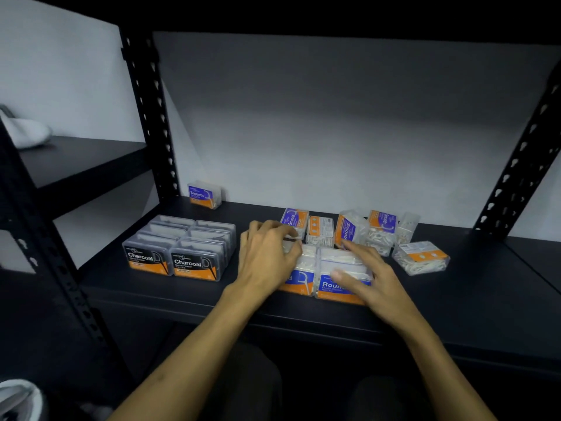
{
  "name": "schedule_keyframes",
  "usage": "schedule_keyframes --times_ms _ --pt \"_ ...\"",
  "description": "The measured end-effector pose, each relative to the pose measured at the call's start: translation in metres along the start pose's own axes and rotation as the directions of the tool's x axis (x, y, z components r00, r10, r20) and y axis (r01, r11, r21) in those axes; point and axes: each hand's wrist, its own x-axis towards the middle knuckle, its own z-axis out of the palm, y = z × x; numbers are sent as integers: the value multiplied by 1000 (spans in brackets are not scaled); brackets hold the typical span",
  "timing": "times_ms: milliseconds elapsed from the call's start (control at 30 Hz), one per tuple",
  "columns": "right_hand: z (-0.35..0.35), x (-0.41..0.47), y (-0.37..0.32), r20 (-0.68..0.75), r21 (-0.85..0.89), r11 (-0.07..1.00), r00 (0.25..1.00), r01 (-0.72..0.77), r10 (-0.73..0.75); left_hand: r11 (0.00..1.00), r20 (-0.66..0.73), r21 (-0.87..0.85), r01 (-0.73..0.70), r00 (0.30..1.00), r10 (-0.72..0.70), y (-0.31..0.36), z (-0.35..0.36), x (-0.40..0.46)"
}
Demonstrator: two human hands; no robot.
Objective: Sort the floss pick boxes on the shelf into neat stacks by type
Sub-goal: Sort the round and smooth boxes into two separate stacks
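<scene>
While both of your hands rest on the Round boxes (pixel 340 273) at the front edge of the black shelf (pixel 473 287), your left hand (pixel 267 256) lies over the left box of the pair with its fingers curled round the box's top rear edge, and your right hand (pixel 368 271) lies flat on the right box, fingers spread and relaxed, thumb on the lid just above the blue "Round" label. Just to the left of your left hand the Charcoal boxes (pixel 179 249) stand packed in two neat rows. Directly behind your knuckles the Smooth boxes (pixel 349 229) stand jumbled, some upright, some tilted, and one clear box (pixel 420 258) lies flat to the right of your right hand. A lone Smooth box (pixel 204 195) stands far back to the left, against the wall.
</scene>
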Motion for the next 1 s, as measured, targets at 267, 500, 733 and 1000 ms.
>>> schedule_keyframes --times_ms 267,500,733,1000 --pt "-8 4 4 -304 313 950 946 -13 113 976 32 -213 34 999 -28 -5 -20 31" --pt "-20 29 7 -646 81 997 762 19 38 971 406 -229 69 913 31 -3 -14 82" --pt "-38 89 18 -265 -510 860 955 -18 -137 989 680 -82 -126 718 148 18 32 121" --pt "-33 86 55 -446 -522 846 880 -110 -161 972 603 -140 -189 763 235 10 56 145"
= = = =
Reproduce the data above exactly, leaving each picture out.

{
  "name": "schedule_keyframes",
  "usage": "schedule_keyframes --times_ms _ --pt \"_ ...\"",
  "description": "The measured end-effector pose, each relative to the pose measured at the call's start: translation in metres along the start pose's own axes and rotation as the directions of the tool's x axis (x, y, z components r00, r10, r20) and y axis (r01, r11, r21) in those axes; point and axes: each hand's wrist, its own x-axis towards the middle knuckle, its own z-axis out of the palm, y = z × x; numbers are sent as integers: the value multiplied by 1000 (spans in brackets are not scaled); brackets hold the typical span",
  "timing": "times_ms: milliseconds elapsed from the call's start (control at 30 Hz), one per tuple",
  "columns": "right_hand: z (-0.35..0.35), x (-0.41..0.47), y (-0.37..0.32), r20 (-0.68..0.75), r21 (-0.85..0.89), r11 (-0.07..1.00), r00 (0.25..1.00), r01 (-0.72..0.77), r10 (-0.73..0.75); left_hand: r11 (0.00..1.00), r20 (-0.66..0.73), r21 (-0.87..0.85), r01 (-0.73..0.70), r00 (0.30..1.00), r10 (-0.72..0.70), y (-0.31..0.36), z (-0.35..0.36), x (-0.40..0.46)"
}
Demonstrator: two human hands; no robot.
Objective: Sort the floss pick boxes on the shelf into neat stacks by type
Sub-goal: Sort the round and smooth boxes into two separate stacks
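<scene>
While both of your hands rest on the Round boxes (pixel 340 273) at the front edge of the black shelf (pixel 473 287), your left hand (pixel 267 256) lies over the left box of the pair with its fingers curled round the box's top rear edge, and your right hand (pixel 368 271) lies flat on the right box, fingers spread and relaxed, thumb on the lid just above the blue "Round" label. Just to the left of your left hand the Charcoal boxes (pixel 179 249) stand packed in two neat rows. Directly behind your knuckles the Smooth boxes (pixel 349 229) stand jumbled, some upright, some tilted, and one clear box (pixel 420 258) lies flat to the right of your right hand. A lone Smooth box (pixel 204 195) stands far back to the left, against the wall.
</scene>
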Motion for the next 1 s, as measured, targets at 267, 500, 733 and 1000 ms.
>>> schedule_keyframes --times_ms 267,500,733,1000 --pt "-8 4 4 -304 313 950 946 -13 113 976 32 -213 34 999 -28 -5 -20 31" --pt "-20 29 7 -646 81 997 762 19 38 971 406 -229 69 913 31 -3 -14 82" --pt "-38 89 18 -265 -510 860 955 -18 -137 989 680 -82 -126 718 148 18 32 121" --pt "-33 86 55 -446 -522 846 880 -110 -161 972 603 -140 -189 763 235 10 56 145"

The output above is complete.